Obama Administration Spends $9.7 Million for Fatherhood Training

The U.S. Department of Health and Human Services (HHS) is spending $9.7 million on a new federal program that seeks to identify why fathers don’t spend time with their children and how to provide them with fatherhood training to remedy the problem.

A program called Providing Opportunities for Parental Success (POPS) will be launched in Indiana by Centerstone, a community-based mental health and substance abuse treatment facility. The grant from the Administration for Children and Families division of HHS will be focused on biological fathers, stepfathers, and soon-to-be fathers from Bartholomew, Brown, Lawrence, Monroe, Morgan, and Owen counties in the state, says Richard Kosmala, the program manager, reports The Republic.

According to Kosmala, POPS will target the three major barriers that prevent fathers from spending time with their children: economic – child support and employment issues; parenting skills – to assist those fathers who had poor role models themselves as children; and family wellness and basic skills to assist the relationship between the father and mother of the child.

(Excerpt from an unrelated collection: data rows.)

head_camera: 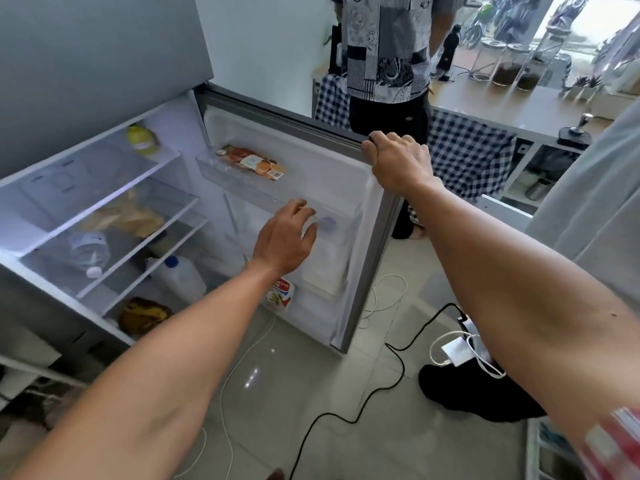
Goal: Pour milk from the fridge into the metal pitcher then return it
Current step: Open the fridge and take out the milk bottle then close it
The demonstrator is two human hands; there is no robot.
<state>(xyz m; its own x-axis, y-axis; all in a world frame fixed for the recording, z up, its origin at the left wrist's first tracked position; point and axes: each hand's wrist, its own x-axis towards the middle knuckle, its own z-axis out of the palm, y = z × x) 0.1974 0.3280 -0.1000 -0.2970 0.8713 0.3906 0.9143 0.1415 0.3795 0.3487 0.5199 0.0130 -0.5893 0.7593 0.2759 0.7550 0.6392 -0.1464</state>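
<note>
The fridge stands open, and its door (349, 285) is swung out to the right. My right hand (394, 157) grips the door's top edge. My left hand (285, 237) reaches into the door's lower rack with fingers spread, just touching a white milk container with a pale blue cap (327, 225). The container stands upright in the door rack and is blurred. No metal pitcher is in view.
A white jug with a blue cap (180, 277) and a water bottle (88, 251) sit on the fridge shelves. A food packet (252, 162) lies in the upper door rack. Another person (388, 64) stands behind the door. Cables (381, 386) trail across the tiled floor.
</note>
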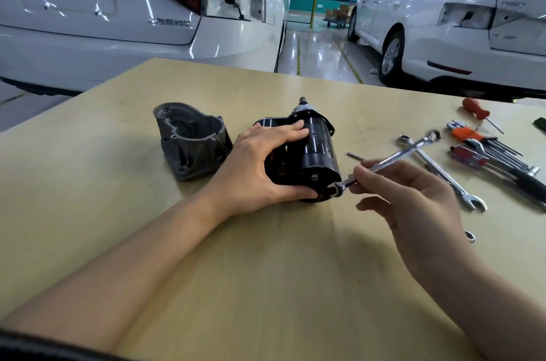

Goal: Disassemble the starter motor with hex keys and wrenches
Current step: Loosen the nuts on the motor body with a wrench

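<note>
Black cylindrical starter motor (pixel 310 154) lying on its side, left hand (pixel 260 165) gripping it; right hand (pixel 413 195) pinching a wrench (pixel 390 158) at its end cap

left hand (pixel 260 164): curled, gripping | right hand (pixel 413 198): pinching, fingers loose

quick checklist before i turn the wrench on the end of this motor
1. Motor steadied: ok, the left hand grips its black body on the table.
2. Wrench in hand: ok, the right hand pinches its shaft.
3. Wrench head seated on the fastener: cannot tell, the head is at the near end cap but blurred.
4. Swing room: not ok, a loose pin and a spare wrench lie close on the right.
5. Grey housing out of the way: ok, it sits apart on the left.
</note>
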The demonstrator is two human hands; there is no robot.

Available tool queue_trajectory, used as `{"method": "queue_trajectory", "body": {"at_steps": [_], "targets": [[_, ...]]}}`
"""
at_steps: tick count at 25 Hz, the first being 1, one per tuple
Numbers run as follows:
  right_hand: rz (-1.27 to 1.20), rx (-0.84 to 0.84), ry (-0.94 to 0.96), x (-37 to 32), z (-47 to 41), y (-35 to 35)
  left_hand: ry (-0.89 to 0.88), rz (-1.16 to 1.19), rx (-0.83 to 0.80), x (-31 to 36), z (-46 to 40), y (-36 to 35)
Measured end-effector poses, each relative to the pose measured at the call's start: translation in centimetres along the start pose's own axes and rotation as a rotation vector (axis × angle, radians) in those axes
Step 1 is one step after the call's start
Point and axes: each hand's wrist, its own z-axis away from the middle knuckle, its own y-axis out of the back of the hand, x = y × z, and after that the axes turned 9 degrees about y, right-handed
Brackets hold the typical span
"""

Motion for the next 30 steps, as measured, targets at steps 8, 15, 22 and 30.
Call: {"method": "queue_trajectory", "body": {"at_steps": [8,15,22,30], "targets": [[-0.233,0.067,-0.140,0.4,0.1,-0.7,0.003,0.007,-0.007,0.1,0.0,0.1],[-0.251,0.057,-0.159,0.9,0.1,-0.9,0.009,0.022,0.010,0.1,0.0,0.0],[-0.250,0.049,-0.148,1.2,-0.1,-0.8,0.024,0.048,0.055,0.1,-0.1,-0.3],[-0.189,-0.048,-0.049,0.8,-0.5,-0.6,0.042,0.059,0.019,0.2,-0.2,-0.2]]}}
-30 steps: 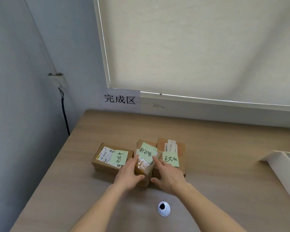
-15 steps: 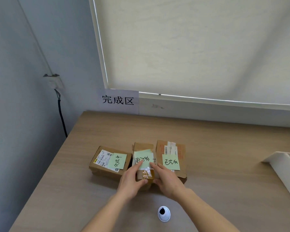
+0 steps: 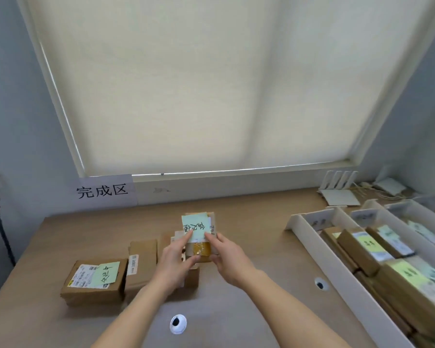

The grant allows Centerstone to extend its services to men who need training in how to father their children, regardless of whether they have mental health or substance abuse problems.

“Research from places where fatherhood initiatives have been tried has shown important benefits for the child’s relationship with their father and also a significant increase in child support payments,” Monroe County prosecutor Chris Gaal said.

The POPS program aims to assist 25 fathers this year, with increases in the numbers of fathers served in the second and third year going forward, until 500 fathers are provided assistance within the service area.

Kosmala says Centerstone is now attempting to find fathers who will fit the criteria for the POPS program by working with social service agencies, probation departments, child support courts, and the Indiana Department of Corrections.

“We can start the programming in jail, but once they’ve served their sentence, we need to think about how we are holding them accountable to finish the program,” Bartholomew County Sheriff Matt Myers said about fathers who may be incarcerated for fewer than 90 days. “When they’re released, there’s no accountability to continue. We may need to do that through the courts with probation or as a part of their sentence.”